Деревенька, неподалёку от которой обитал старый Герасим, ничего особенного собой не представляла и мало чем с Малыклой разнилась: такие же подворья убогие, избы, соломой крытые, журавель колодезный, часовенка на виду – отмолить боль-беду. Только Малыклу Серёжа, понятное дело, не помнил по причине малолетства, в деревнюшку же эту хаживал впоследствии нередко, посылаемый «дедой» за хлебом-солью-молоком… есть про что рассказать будет. И ярчайшим в калейдоскопе детства был осколочек, сердце маленькое подзадевший: Оля. Девчушка тая очаровывала своей непосредственностью, весёлым постоянством, чем-то ещё невыразимым, родным, одному детству присущим. Глядел на неё и столбенел Серёжа наш: будто всегда знавал её, и словно многое с нею связано было… Своя в доску! Дивился немо, а заговорить, «поспрошать» не решался. Кроме «Приветик!», «здрассс…», «снова ты?!» да «как живёшь?» и, напослед, «Ну, я пошёл!» – ничего. Общались мало, односложно, ибо и она в ответ «Пришёл?», «не запылился?» («Запылился, поди!»), «счастливенько!..» – и точка. Возвращаясь обратно, к деду Герасиму, Серёжа уносил в груди острое, непонятное желание вновь увидеть Оленьку, чтобы заполнить какую-то пустоту, какую-то нишу в себе, унять нойку, свербящую тихо, сладко и позатайно… А потом, дома, вспоминал, вспоминал, ждал завтрашней или послезавтрашней встречи, радуясь небу, Волге, новому дню…

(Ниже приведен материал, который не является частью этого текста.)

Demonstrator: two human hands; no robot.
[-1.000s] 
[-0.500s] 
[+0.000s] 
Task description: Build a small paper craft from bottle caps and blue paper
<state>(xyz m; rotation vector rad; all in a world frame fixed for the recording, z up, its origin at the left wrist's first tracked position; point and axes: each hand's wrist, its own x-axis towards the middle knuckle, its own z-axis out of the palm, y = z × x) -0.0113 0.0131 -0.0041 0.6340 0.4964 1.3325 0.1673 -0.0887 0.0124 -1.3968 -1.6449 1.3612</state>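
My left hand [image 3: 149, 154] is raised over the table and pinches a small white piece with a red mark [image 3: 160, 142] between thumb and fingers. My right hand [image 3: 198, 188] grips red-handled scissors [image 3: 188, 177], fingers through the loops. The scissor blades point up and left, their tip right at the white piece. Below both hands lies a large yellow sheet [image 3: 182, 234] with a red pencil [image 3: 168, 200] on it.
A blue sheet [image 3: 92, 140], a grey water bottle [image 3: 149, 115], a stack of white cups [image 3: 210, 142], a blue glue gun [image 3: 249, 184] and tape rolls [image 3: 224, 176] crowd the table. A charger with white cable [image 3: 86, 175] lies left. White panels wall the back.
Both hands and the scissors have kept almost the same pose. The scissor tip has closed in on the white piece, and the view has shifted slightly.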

Она частенько угощала его – то яблочками из крохотного садика, то молочком парным ли, вчерашним-вечерним от бурёнки, которую каждое утро ласково провожала на выгон; добрые и умные, с поволокой-печалинкой глаза коровы также навсегда врезались в память сердца мальчишечки, не отпускали на протяжении долгих последующих лет, как знак доброго и щемящего единения со всем миром сразу, как ниточка, связывающая обрывочное, пёстрое, сходящее год от года на нет…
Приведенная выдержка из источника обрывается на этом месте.